And apparently I’m going to immediately turn into a fatter version of myself with bags under my eyes, hideous crow’s feet and deflated breasts that sag to the ground.

Of course these statements are always followed up with how they wouldn’t change being a parent for the world. They love their children. They love being a parent.

And the thing is, I know. I believe them.

I get that I’m not going to have the time I’m used to. That I’m going to be exhausted. That my husband and I can’t spontaneously decide to go out for a three-hour degustation with matching wines. And I understand that my body will alter and I will get older and more wrinkled—though I’d like to point out that this happens kids or not.

I knew all this and was still on-board with wanting to become mommy. With anything, I realise that no matter how much someone prepares you, until you go through it yourself you won’t truly appreciate what it means.

So why keep making me feel like I’m some kind of dumbass who thinks I’ll still be able to live the life I currently lead exactly as it is now?

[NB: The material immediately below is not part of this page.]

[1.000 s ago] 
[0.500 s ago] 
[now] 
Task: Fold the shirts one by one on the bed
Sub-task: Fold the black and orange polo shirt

As quick and harmless as it may seem to the people making these countless remarks, accumulatively it’s enough to make a person embarking on parenting go crazy with over-thinking and analysing extensively whether now or later is the opportune time. Not to mention feel guilty for being without child.

(Perhaps a new way I should look at it is to realise that these mothers and fathers, with their well-intentioned comments, will have to stop making them once I am, in fact, a parent!)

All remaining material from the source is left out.